### How to complete this task
All lines holding the string "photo" should be copied from the data below.

### Data records

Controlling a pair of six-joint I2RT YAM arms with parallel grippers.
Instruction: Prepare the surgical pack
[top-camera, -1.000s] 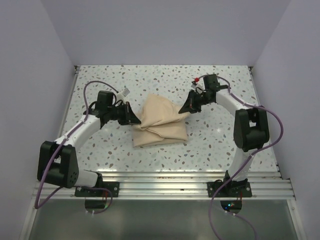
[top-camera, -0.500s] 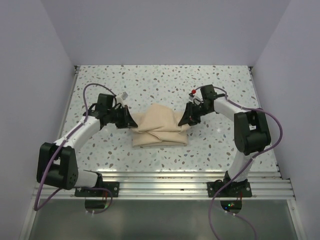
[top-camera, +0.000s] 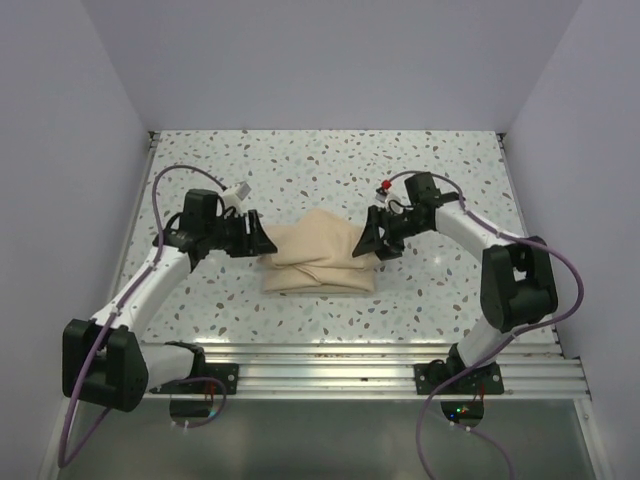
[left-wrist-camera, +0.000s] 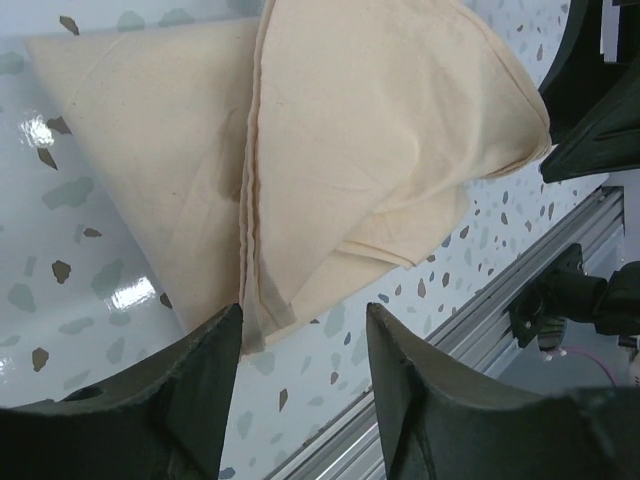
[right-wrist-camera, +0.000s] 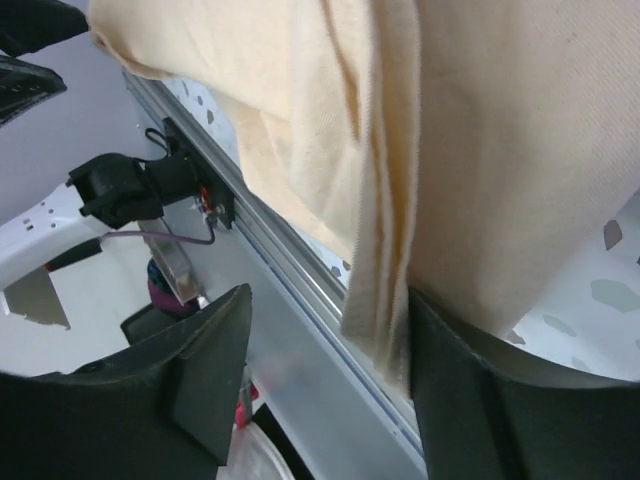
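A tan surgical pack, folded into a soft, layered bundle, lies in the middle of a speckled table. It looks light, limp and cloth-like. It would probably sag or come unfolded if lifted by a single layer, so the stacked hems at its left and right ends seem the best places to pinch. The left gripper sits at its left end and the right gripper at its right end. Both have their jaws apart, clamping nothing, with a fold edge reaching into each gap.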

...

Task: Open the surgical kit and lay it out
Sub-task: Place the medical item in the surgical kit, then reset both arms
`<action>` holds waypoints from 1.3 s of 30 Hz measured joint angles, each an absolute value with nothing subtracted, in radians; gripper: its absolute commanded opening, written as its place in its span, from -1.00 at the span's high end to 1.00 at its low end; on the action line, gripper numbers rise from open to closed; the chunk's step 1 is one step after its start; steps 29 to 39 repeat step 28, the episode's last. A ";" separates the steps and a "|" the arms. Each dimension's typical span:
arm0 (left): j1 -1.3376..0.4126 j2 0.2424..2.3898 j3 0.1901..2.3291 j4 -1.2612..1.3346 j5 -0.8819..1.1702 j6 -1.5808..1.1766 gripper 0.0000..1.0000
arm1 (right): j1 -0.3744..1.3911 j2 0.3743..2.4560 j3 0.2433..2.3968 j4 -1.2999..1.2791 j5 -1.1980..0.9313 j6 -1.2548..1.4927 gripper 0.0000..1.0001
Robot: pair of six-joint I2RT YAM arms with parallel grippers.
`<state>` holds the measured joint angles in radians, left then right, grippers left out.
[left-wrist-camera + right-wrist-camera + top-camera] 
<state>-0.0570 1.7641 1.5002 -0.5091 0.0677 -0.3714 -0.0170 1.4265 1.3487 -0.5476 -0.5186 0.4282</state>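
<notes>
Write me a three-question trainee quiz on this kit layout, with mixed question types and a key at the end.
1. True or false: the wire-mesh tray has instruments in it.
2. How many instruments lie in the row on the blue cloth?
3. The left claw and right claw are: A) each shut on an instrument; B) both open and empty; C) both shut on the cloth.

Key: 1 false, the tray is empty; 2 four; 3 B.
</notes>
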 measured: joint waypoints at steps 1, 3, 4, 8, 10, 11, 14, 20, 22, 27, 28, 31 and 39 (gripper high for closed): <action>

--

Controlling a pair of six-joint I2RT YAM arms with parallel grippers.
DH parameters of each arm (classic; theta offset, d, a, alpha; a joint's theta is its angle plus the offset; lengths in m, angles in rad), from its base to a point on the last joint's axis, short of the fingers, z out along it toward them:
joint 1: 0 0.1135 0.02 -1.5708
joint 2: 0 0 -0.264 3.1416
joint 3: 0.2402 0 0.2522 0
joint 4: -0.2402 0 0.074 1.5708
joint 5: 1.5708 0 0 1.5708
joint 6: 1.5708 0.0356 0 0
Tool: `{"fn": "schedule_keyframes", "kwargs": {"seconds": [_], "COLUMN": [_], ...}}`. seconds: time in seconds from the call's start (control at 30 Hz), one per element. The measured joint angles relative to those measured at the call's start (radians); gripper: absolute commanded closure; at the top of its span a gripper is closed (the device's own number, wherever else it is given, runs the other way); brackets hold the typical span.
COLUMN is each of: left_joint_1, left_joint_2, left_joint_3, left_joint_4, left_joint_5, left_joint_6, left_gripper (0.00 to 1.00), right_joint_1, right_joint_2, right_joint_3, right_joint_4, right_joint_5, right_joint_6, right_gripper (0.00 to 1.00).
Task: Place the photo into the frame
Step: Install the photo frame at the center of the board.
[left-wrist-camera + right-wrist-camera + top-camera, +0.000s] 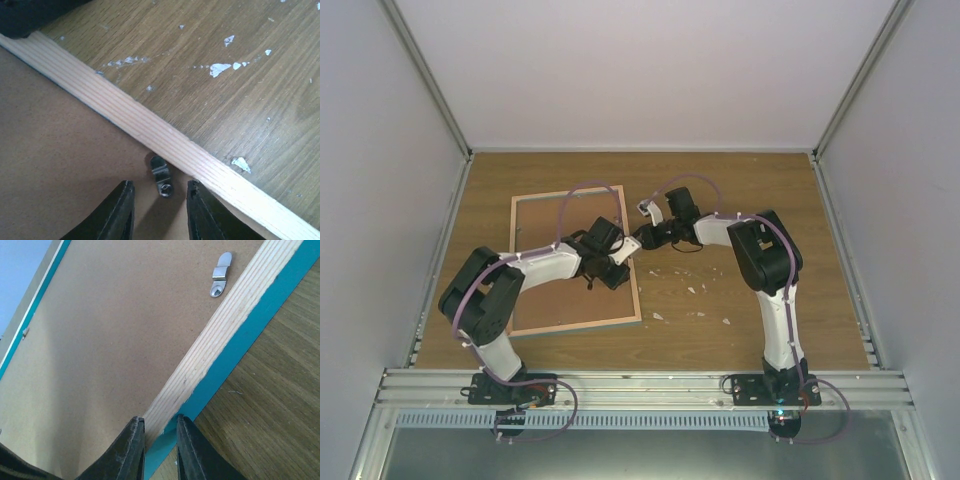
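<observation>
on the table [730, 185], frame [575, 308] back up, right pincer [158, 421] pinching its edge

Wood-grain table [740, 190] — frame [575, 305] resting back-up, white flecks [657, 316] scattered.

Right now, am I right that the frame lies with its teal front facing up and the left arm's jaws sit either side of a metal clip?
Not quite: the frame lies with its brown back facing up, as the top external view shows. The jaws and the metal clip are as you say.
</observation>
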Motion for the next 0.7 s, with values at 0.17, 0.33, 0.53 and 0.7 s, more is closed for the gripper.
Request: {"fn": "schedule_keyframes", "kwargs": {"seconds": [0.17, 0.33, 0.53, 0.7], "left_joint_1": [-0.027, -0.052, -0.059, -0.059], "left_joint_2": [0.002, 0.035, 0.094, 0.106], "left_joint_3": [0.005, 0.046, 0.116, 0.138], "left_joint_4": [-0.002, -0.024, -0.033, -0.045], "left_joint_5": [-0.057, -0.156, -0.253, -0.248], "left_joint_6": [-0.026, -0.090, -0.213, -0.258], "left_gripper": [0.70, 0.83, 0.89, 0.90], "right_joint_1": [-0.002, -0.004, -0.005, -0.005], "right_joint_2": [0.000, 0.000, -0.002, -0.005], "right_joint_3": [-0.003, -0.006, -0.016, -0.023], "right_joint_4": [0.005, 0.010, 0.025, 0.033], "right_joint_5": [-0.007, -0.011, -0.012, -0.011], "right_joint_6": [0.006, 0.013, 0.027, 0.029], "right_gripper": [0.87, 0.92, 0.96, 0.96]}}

### Response to this task
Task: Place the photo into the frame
Step: Install the photo frame at the center of the board.

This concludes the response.